Comparison: spreadsheets, basic reports and uMehmon analytics
| Criterion | Spreadsheet / manual | Basic software (booking list only) | uMehmon analytics |
|---|---|---|---|
| Data source | Copied by hand | Bookings only | Bookings, cash and expenses together |
| Occupancy, ADR, RevPAR | You write the formulas | Usually occupancy only | Automatic |
| GOP, GOPPAR | From separate accounting | Not available | Automatic from cash expenses |
| Channel and corporate share | Hard and error-prone | Rarely | Automatic |
| Previous-period comparison | Manual | Rarely | For every KPI |
| Currencies | Rates entered by hand | Often missing | Central Bank rates in one click |
| Update frequency | End of day or week | Varies | Real time |
| Error risk | High | Medium | Low (single source) |
Pros and cons
Pros
- More than 20 KPIs on one screen with no extra setup.

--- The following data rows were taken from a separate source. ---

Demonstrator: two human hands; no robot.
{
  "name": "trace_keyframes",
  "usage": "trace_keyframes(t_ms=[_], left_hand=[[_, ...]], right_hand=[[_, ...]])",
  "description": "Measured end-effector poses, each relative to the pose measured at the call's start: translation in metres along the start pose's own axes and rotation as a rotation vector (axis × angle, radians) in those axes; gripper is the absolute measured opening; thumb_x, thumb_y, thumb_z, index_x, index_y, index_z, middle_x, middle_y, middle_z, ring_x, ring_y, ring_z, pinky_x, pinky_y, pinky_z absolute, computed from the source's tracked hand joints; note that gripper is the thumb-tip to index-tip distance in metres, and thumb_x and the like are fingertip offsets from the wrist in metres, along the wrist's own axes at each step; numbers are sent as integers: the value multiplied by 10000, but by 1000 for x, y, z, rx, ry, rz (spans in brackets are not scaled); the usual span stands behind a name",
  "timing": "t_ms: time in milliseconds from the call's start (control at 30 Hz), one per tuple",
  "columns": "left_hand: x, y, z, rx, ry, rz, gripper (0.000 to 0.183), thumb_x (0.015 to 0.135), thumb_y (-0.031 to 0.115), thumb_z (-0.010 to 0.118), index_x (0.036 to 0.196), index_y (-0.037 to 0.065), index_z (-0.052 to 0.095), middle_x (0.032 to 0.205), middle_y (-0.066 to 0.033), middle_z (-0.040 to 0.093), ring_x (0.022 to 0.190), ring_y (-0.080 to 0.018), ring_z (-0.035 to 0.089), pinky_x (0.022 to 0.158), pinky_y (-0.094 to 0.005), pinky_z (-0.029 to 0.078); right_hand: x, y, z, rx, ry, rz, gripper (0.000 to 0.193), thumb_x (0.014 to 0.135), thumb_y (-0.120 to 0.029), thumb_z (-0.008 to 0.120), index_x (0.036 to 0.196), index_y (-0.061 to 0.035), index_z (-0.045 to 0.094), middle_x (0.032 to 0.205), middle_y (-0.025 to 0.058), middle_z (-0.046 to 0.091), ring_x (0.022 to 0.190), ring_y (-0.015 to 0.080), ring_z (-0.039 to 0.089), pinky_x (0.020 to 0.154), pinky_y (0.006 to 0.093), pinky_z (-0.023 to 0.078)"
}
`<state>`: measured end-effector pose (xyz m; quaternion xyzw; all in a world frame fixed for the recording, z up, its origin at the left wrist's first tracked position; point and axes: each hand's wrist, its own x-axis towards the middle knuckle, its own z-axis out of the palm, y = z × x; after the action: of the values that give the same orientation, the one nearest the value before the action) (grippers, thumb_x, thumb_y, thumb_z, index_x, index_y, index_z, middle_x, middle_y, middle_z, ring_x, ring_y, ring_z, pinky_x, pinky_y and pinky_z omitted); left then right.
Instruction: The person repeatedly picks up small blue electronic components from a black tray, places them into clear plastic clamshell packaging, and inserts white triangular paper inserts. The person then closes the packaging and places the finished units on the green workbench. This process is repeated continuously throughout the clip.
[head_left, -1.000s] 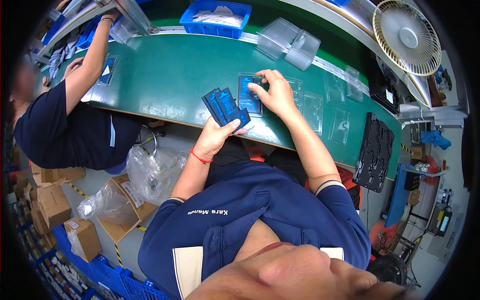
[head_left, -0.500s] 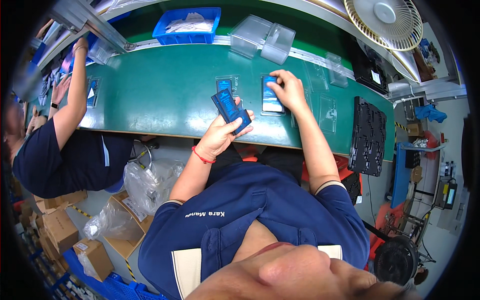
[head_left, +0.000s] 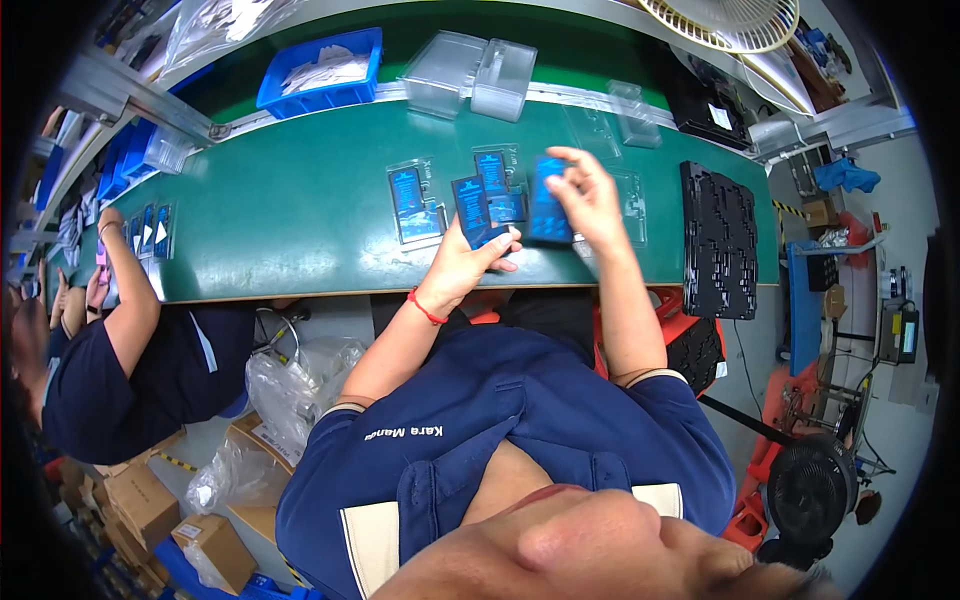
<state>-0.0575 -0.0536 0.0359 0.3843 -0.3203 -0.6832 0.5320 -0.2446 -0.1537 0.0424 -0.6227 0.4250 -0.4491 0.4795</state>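
Note:
My left hand (head_left: 468, 265) is closed on a flat black battery (head_left: 470, 205) with blue print, held above the near part of the green bench. To its right, my right hand (head_left: 590, 203) pinches another flat battery (head_left: 550, 195) by its upper end; this one looks slightly blurred. Beyond the left hand, a clear plastic tray with an L-shaped battery (head_left: 491, 172) in it is partly covered by the held one. Farther left lies a second clear tray (head_left: 436, 232) with a similar battery (head_left: 406, 190). An unfilled clear tray (head_left: 630, 205) shows beside my right hand.
A black moulded tray (head_left: 718, 240) lies at the bench's right end. Toward the back stand clear plastic boxes (head_left: 440, 75) and a blue bin (head_left: 320, 75) with white slips. A co-worker's arm (head_left: 135, 275) works at the left, near more batteries (head_left: 155, 230).
The view has shifted, so the bench things sit farther left. My right hand has left the battery in its tray and now holds another to the right. Fewer batteries show in my left hand.

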Motion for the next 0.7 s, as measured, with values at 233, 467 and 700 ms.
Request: trace_keyframes(t_ms=[233, 467, 700], left_hand=[[3, 2, -3, 2, -14, -12, 411, 936, 92, 619, 1297, 29, 434, 1036, -97, 642, 942, -187, 651, 696, -308, 602], [24, -22, 15, 41, -71, 20, 626, 931, 14, 577, 1449, 57, 227, 1167, -118, 579, 986, -196, 641, 717, -312, 604], [28, -3, 51, 835, -17, 205, 745, 854, 151, 718, 1480, 70, 322, 1305, -196, 518, 1178, -281, 520, 992, -405, 438]], right_hand=[[6, 22, -42, -837, -56, -86, 401, 766, -273, 767, 1134, -152, 665, 838, 49, 599, 889, 241, 580, 878, 389, 359], [-26, 2, -1, -408, 52, -232, 377, 787, -271, 759, 1089, -67, 662, 825, 72, 656, 778, 222, 596, 763, 371, 461], [-28, -5, -67, 91, 316, 50, 114, 887, -74, 659, 978, -30, 604, 778, 13, 629, 685, 52, 552, 577, 221, 444]])
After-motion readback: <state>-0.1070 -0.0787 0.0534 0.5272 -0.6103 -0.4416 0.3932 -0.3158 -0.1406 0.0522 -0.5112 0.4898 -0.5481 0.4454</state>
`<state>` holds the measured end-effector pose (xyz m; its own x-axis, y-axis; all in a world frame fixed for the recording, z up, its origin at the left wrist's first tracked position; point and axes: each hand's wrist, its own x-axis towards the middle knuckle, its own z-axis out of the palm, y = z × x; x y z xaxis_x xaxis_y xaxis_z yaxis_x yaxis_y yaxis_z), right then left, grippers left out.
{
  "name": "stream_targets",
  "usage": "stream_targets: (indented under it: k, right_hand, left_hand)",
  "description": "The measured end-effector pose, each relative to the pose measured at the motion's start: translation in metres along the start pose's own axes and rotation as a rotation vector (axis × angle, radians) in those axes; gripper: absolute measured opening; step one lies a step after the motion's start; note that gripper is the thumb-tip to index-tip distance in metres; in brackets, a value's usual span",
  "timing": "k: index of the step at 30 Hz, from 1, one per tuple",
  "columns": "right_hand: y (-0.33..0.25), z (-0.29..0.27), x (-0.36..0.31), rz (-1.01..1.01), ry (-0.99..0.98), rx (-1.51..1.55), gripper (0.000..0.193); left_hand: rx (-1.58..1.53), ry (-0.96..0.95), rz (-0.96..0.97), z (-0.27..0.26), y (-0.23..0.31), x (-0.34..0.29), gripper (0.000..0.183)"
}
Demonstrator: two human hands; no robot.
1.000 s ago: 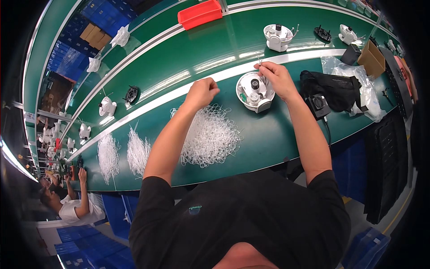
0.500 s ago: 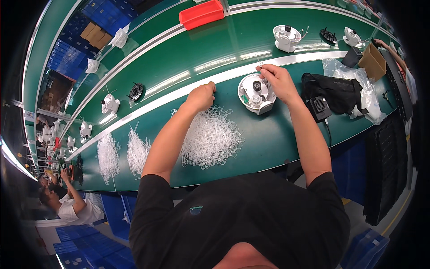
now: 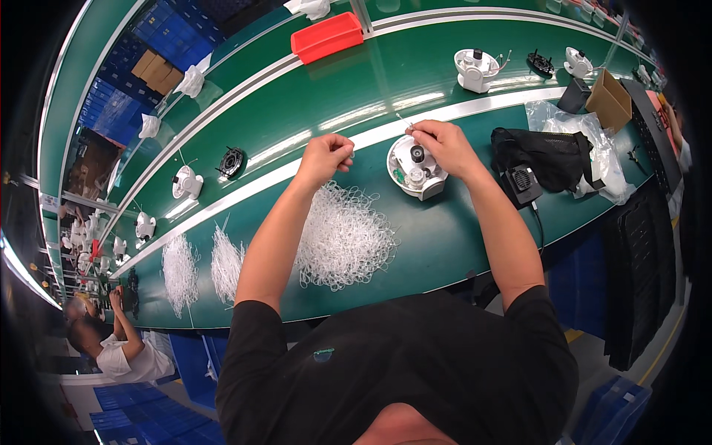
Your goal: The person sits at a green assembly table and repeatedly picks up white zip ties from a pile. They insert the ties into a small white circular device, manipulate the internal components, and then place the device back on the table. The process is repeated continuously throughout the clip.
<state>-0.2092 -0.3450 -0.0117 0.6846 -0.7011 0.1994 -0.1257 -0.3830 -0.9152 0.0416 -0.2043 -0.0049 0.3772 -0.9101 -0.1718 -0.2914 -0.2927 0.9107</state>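
A round white camera housing (image 3: 409, 180) with a black lens stands on the green bench in front of me. My right hand (image 3: 443, 145) is above its far right rim, thumb and fingers pinched on a thin white cable (image 3: 403, 119) whose end sticks up past the fingertips. To the left, my left hand (image 3: 326, 159) is raised just beyond a big heap of looped white plastic ties (image 3: 345, 241). Its thumb and fingertips are pressed together; anything between them is too small to name.
Two smaller bundles of white ties, a left one (image 3: 180, 274) and a nearer one (image 3: 226, 259), lie on the bench. More white housings (image 3: 476, 70) and black round parts (image 3: 232, 162) stand along the green belt. A black bag (image 3: 545, 156) and a red bin (image 3: 327, 37) are farther off.
My left hand has lifted off the heap's far edge and turned, fingertips pinched. My right hand stays at the housing with the cable, shifted slightly left in view.
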Motion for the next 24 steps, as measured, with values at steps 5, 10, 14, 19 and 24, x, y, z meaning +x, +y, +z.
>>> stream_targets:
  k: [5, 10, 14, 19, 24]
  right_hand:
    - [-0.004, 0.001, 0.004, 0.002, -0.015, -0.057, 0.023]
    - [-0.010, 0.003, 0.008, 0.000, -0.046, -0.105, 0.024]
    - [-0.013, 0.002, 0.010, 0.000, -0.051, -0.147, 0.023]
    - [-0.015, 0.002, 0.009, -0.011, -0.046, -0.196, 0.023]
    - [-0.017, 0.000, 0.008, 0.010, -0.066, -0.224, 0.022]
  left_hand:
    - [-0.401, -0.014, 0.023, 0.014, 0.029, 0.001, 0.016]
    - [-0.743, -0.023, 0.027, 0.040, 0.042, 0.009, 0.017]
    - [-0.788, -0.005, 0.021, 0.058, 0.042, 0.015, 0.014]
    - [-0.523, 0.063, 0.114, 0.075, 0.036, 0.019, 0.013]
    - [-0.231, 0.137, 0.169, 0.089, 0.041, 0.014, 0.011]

- Revenue is allocated by night, so bookings that span two months do not distort reports.
- Because analytics is tied to the cash desk and expenses, GOP and GOPPAR reflect real figures.
- Revenue sources by channel, company and room type are visible.
- Correct bed-based calculations in hostel mode.
- Automatic previous-period comparison and daily charts.
Cons and limitations
- No market benchmarking against competitors — only your own data.
- Automated dynamic pricing and AI forecasting are on the roadmap (AI for hotels).
- Analytics is only as complete as your data: if expenses are not posted, GOP is overstated.
- No custom report builder — the KPI set is fixed.
- The interface is currently in Uzbek and Russian; an English interface is not available yet.
Quick Q&A
Q: Why do cash received and room revenue differ? A: Room revenue is counted by nights stayed, cash by the day payment arrives. Prepayments and outstanding balances make them diverge, and the collection rate shows the gap.
Q: Do cancelled bookings count toward revenue? A: No. Revenue comes only from sold nights; cancellations are reported as a separate rate.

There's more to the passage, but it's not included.